▶ [Exercise brief]
In the records below, begin at the line containing "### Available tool" and end at the line containing "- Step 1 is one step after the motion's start"; quote every line in that span exactly, including both boundary lines, and no others.

========================

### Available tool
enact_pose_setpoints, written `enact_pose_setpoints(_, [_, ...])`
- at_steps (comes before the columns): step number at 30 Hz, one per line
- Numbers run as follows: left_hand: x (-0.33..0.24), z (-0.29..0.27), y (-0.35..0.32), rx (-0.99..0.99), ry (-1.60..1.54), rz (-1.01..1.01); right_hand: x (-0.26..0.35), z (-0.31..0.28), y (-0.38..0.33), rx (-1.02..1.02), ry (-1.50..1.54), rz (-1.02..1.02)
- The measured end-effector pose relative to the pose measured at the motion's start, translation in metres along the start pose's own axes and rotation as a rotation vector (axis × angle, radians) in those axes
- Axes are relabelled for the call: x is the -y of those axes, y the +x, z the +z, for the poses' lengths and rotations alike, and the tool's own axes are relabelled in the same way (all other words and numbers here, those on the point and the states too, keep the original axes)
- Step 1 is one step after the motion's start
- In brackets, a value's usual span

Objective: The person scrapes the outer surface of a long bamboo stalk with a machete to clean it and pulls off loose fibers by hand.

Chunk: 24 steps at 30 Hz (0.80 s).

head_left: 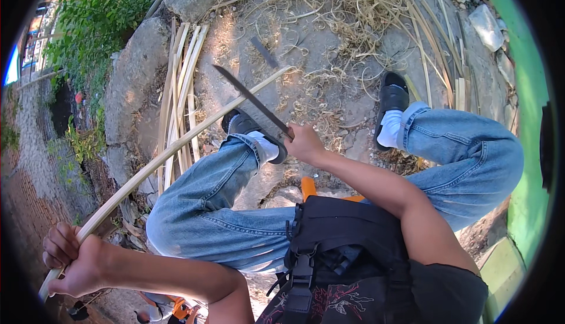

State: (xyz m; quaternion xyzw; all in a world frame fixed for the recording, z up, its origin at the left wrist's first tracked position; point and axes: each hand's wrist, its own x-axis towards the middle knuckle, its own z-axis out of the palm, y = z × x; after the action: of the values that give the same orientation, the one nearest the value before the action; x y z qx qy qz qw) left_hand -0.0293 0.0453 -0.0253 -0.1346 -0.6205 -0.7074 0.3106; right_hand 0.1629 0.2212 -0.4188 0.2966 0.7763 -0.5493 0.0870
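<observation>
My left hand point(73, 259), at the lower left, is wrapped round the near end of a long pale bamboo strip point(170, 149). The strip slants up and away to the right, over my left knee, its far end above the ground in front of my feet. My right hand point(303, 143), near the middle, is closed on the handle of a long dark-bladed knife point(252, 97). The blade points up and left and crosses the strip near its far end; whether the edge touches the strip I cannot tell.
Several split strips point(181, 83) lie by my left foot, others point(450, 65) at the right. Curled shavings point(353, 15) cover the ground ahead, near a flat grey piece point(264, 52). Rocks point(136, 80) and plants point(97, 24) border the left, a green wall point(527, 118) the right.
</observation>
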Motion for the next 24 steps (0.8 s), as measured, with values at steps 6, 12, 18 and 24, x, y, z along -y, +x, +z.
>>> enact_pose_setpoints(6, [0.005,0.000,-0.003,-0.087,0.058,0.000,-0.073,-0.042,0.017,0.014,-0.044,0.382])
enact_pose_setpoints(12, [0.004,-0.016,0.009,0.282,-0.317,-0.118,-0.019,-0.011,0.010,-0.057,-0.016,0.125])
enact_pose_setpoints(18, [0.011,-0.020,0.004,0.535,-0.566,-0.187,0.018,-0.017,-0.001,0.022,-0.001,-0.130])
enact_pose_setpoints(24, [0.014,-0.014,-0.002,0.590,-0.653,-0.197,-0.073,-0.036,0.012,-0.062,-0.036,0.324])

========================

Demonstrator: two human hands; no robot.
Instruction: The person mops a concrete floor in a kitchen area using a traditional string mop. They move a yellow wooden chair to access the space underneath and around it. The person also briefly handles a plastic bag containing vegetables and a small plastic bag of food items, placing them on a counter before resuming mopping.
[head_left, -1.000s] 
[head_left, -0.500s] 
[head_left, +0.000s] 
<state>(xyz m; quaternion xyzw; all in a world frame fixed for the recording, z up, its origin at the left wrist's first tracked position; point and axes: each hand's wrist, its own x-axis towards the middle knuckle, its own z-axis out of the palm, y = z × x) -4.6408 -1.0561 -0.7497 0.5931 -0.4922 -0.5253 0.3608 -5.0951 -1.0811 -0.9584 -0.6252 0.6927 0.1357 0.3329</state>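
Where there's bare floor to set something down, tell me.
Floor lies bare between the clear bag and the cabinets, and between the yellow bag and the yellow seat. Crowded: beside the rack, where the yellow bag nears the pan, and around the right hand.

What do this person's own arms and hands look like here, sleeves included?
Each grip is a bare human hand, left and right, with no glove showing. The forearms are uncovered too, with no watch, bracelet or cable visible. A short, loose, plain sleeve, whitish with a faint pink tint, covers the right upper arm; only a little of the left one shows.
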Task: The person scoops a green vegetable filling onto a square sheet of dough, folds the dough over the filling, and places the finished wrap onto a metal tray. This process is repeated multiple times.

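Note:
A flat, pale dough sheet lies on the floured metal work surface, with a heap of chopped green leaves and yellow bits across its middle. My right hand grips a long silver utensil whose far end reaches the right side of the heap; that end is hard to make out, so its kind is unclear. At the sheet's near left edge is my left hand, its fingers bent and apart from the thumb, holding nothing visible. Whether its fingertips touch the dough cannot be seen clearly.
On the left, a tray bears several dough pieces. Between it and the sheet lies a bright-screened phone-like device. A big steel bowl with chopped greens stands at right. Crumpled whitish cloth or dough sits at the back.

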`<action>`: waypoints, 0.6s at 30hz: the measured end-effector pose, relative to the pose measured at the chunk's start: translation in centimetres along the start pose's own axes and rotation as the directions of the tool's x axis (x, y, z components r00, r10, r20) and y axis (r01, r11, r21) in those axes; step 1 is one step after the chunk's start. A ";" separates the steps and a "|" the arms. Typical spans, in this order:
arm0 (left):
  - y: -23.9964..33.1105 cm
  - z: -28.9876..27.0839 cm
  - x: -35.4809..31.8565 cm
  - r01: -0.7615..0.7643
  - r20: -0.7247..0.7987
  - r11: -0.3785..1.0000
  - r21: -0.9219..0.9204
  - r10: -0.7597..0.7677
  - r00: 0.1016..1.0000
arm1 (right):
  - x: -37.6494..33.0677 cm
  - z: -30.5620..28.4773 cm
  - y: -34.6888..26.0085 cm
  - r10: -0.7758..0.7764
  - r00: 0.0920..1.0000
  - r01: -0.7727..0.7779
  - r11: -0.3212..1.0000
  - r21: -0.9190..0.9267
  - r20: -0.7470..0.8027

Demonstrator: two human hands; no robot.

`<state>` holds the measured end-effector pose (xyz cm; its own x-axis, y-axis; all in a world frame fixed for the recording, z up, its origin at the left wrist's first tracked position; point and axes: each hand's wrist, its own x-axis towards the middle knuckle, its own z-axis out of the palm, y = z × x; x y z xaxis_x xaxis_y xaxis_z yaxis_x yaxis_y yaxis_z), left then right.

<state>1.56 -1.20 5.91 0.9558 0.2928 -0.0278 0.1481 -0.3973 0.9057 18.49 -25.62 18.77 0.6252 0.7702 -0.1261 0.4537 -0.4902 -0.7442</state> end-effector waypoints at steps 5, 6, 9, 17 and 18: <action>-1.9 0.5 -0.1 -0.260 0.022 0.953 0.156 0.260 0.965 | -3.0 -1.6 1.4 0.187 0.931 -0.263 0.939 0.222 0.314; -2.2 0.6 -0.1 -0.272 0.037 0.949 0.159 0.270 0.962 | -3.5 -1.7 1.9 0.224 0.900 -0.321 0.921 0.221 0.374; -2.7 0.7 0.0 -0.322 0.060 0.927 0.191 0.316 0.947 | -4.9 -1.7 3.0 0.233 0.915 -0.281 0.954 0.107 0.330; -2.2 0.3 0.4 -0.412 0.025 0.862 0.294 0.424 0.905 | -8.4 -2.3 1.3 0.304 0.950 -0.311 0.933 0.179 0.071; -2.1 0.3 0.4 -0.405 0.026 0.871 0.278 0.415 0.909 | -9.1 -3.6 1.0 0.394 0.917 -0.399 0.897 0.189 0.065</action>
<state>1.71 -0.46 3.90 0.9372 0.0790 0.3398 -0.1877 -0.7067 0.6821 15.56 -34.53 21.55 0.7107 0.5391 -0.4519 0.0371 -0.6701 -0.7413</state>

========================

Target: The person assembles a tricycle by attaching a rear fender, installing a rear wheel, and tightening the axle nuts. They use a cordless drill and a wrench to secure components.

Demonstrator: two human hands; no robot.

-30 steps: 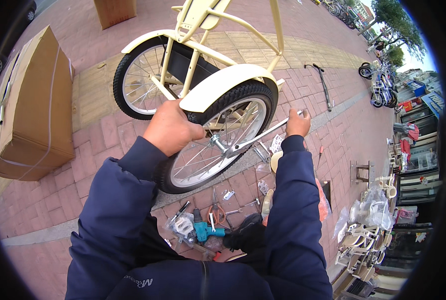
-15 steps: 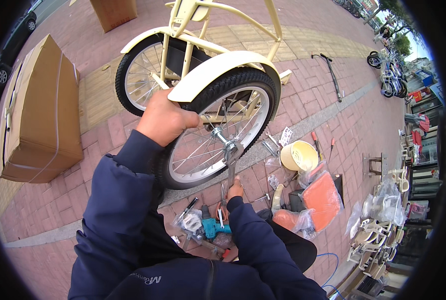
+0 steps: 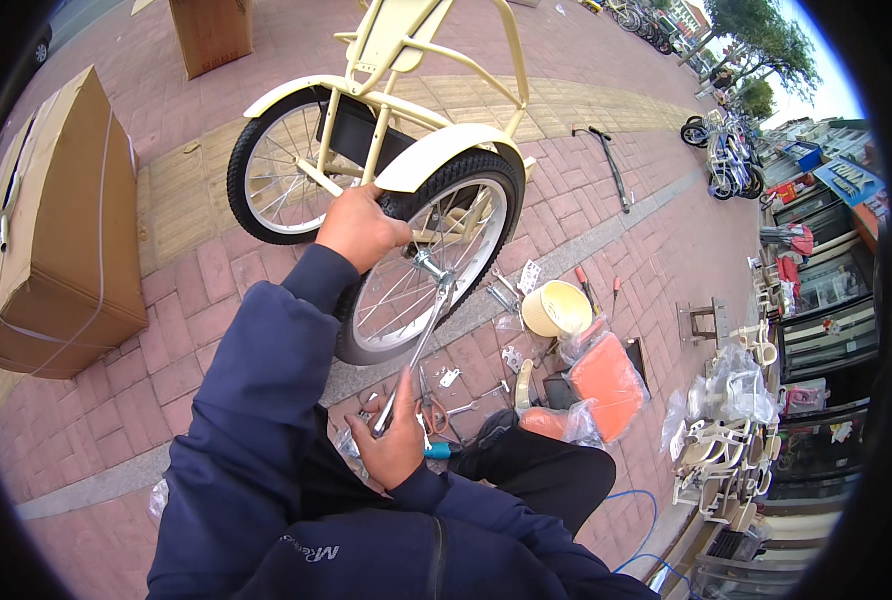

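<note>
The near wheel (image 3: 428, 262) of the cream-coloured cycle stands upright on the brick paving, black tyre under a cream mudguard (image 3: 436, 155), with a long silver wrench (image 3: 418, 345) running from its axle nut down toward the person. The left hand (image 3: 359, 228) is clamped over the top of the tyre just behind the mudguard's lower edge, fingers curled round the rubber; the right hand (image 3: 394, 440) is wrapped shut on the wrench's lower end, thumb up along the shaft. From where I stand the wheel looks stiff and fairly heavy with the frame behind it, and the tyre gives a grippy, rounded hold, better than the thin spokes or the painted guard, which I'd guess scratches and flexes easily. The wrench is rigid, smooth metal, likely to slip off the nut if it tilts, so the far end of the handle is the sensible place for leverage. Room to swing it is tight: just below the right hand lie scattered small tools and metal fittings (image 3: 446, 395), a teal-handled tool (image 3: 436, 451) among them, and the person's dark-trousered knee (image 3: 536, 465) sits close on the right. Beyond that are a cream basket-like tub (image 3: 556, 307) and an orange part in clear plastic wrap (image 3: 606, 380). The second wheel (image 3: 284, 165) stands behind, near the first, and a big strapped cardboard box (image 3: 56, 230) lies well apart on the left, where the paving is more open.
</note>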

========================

▶ [Written answer]
### Available tool
enact_pose_setpoints, written `enact_pose_setpoints(_, [_, ...])`
- at_steps (comes before the columns): step number at 30 Hz, one per line
- Numbers run as follows: left_hand: x (-0.33..0.24), z (-0.29..0.27), y (-0.35..0.32), rx (-0.99..0.99), ry (-1.60..1.54), rz (-1.01..1.01); right_hand: x (-0.26..0.35), z (-0.31..0.28), y (-0.38..0.33), rx (-1.02..1.02), ry (-1.50..1.54), rz (-1.02..1.02)
- The measured end-effector pose relative to the pose measured at the motion's start, translation in metres along the start pose's own axes and rotation as a rotation vector (axis × angle, radians) in those axes
- Axes are relabelled for the call: x is the -y of those axes, y the +x, z the +z, for the poses' lengths and rotations alike, and the tool's own axes are relabelled in the same way (all other words and numbers here, those on the point and the states too, keep the original axes)
- Step 1 is one step after the motion's start

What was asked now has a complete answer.